A few examples of the things my brain does to ‘avoid bad things happening’:

  • If the numbers on that digital clock add up to 16, all will be OK.  If I glance at a clock and it adds up to a certain number, I actually feel happy momentarily.
  • I count the syllables of everything anyone says, especially watching films.  Infuriating and tiring!
  • I count the number of lights in a room.  Better hope they add up to one of my ‘magic’ numbers.

The worst part of OCD for me is the intrusive thoughts.  They’re almost visions.  They involve horrifically violent things happening to my loved ones, usually my children.

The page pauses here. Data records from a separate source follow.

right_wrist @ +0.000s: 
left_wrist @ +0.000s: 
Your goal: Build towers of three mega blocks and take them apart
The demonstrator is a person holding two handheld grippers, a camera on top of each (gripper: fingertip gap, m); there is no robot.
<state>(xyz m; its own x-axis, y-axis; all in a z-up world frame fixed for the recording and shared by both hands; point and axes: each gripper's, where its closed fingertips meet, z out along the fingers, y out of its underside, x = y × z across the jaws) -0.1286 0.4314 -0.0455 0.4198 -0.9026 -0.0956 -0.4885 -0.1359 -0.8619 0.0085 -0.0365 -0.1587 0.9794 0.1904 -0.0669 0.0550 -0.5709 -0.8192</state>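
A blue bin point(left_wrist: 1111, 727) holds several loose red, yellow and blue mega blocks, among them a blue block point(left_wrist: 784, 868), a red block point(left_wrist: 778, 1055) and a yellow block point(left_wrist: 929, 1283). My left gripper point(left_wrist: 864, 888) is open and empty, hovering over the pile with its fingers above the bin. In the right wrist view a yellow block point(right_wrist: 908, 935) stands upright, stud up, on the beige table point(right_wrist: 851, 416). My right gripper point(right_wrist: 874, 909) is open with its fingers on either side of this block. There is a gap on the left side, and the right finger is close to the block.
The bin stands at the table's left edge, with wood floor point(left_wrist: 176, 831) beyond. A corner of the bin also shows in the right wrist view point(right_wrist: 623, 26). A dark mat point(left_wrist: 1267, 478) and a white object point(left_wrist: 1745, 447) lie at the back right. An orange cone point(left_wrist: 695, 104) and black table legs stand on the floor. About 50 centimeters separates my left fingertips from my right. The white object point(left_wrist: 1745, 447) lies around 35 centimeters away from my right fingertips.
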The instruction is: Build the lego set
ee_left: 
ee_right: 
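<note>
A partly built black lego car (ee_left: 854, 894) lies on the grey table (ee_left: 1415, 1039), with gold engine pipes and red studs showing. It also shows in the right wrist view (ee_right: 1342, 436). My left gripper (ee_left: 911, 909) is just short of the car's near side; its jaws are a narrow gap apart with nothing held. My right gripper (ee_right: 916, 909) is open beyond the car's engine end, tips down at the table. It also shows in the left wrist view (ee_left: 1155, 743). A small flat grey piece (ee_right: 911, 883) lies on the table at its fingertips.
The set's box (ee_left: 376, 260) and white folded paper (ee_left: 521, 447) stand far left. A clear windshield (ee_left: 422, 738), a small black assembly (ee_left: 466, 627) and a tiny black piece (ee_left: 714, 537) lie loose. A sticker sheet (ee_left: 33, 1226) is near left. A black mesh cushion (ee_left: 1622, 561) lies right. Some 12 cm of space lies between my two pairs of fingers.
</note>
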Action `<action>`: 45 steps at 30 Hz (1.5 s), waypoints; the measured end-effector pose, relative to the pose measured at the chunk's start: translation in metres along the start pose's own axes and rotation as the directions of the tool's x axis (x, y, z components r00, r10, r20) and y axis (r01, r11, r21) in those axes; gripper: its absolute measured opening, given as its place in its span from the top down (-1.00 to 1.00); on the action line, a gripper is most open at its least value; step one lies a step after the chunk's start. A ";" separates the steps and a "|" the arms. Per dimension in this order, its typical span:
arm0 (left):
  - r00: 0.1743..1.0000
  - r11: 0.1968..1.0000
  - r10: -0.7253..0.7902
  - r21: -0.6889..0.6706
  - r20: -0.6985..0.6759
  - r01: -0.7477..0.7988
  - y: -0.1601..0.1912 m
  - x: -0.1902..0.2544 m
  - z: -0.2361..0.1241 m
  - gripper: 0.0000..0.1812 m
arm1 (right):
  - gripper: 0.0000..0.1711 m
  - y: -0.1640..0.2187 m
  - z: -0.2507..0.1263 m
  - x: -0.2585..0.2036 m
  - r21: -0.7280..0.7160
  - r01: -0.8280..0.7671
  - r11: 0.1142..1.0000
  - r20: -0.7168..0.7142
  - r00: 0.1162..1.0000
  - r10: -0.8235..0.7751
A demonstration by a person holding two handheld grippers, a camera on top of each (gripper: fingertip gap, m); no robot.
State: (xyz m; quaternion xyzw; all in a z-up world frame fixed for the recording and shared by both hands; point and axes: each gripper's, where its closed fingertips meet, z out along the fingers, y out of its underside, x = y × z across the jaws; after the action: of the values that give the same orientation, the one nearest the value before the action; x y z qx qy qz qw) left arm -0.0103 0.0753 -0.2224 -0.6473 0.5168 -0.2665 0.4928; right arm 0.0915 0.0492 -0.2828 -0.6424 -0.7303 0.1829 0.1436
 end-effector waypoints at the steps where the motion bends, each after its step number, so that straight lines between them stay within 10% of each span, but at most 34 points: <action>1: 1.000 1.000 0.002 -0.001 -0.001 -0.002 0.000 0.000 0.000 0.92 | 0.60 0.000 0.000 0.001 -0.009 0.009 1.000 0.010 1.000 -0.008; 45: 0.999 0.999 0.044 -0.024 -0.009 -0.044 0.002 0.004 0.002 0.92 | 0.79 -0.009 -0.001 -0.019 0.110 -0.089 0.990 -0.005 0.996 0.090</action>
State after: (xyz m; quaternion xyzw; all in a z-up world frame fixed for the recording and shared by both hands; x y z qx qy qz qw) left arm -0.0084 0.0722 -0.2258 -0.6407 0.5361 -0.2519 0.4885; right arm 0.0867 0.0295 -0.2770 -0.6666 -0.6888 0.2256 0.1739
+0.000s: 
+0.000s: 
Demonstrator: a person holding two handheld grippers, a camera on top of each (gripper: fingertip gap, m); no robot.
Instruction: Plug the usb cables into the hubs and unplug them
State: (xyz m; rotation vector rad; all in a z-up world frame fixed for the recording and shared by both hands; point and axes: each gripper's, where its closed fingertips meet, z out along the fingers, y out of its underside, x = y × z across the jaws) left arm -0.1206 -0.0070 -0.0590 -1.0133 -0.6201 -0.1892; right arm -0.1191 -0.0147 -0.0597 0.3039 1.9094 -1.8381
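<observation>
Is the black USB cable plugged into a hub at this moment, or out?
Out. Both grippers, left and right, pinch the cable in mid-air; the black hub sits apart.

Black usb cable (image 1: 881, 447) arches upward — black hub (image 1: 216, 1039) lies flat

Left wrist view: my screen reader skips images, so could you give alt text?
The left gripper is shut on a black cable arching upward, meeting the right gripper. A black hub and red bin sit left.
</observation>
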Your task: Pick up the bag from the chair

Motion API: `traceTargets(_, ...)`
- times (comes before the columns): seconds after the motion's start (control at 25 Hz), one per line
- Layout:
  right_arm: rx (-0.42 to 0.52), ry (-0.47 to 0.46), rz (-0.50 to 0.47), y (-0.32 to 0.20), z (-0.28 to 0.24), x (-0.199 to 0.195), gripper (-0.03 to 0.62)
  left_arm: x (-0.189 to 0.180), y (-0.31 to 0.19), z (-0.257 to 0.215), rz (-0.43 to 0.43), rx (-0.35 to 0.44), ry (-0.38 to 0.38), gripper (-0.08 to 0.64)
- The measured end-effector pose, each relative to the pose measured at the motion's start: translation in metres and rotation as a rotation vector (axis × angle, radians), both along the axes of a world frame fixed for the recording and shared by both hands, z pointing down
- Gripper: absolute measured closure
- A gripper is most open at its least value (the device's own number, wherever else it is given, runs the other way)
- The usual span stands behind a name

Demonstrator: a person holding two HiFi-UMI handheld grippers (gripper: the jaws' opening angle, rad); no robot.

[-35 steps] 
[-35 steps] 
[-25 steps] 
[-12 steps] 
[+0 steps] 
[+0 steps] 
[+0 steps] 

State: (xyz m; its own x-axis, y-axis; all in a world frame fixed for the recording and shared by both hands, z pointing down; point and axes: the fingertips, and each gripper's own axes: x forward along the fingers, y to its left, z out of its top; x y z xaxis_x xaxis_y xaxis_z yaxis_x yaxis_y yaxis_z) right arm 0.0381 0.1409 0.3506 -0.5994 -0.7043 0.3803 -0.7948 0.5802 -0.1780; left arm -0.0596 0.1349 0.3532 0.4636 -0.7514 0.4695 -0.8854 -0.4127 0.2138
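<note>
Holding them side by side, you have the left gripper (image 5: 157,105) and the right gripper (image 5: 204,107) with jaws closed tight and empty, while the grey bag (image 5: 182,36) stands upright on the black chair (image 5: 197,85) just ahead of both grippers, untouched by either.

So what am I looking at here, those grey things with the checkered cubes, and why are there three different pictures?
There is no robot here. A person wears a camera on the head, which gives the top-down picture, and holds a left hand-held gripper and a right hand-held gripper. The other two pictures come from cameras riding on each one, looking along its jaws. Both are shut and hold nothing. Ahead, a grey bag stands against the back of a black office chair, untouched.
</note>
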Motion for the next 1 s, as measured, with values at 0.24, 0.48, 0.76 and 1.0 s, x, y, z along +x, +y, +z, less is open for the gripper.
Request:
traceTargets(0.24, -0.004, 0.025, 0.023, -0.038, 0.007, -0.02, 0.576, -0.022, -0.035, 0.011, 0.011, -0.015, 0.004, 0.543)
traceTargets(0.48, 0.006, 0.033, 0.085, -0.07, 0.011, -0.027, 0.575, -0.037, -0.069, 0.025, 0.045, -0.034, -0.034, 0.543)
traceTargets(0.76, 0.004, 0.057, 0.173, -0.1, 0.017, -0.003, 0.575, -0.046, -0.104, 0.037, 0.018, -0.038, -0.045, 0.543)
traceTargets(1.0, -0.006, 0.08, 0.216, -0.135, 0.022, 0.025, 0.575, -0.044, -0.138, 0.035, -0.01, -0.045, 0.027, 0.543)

This isn’t an easy thing to write about and I’m only sharing a fraction of it because I can feel my heart rate rising as I type.  My Fitbit tells me it’s rising too!  But there is hope for people suffering with OCD.  Here’s what helps and has helped me in the past:

  • CBT (cognitive behavioural therapy).  Don’t bother with counselling or psychotherapy.  Finding a way to challenge the brain’s patterns and the so-called ‘thinking errors’ is key.
  • Eating well, limiting alcohol, sugar and caffeine.
  • Exercise – my current medicine is running.
  • Thinking of my OCD brain as ‘radio OCD’, hearing it and acknowledging the noise it makes but dismissing it rather than thinking about it.
  • Getting enough sleep.
  • Finding ways to challenge my brain.  One thing I do to challenge the desire to have rituals is to say to myself that the ritual won’t work, because tomorrow is a different day and therefore the ritual can’t be the same.  It’s impossible.  People with OCD like to do things the same way, always.  This can be the start of a crippling ritual.  I find this trick stops these impulses in their tracks.

So, I still have the desire to make sure curtains are closed.  I sit and look at them and tell myself “no”.  I have intrusive thoughts, but I’m so much better and everyone can get better.  Start by challenging your thoughts.  They’re just thoughts, they’re not reality.